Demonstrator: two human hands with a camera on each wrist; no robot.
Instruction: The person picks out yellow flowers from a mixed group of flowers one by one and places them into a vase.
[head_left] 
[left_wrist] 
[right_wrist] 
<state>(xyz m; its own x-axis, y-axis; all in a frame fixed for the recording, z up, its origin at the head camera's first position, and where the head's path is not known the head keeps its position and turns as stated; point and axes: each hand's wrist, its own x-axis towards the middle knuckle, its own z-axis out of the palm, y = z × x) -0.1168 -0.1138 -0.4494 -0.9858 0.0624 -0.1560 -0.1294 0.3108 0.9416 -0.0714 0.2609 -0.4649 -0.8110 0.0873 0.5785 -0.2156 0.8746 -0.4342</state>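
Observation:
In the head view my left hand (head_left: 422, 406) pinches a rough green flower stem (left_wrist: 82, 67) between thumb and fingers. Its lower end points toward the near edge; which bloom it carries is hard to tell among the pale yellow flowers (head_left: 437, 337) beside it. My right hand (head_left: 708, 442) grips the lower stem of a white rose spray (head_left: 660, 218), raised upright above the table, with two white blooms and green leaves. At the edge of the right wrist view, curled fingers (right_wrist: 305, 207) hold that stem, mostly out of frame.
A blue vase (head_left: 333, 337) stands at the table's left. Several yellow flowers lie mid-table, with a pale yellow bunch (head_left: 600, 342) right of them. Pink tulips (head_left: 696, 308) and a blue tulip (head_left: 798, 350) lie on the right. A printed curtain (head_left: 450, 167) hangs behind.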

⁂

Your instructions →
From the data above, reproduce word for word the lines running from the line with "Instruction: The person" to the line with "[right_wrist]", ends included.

Reply →
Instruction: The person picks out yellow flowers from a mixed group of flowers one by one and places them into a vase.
[head_left] 
[left_wrist] 
[right_wrist] 

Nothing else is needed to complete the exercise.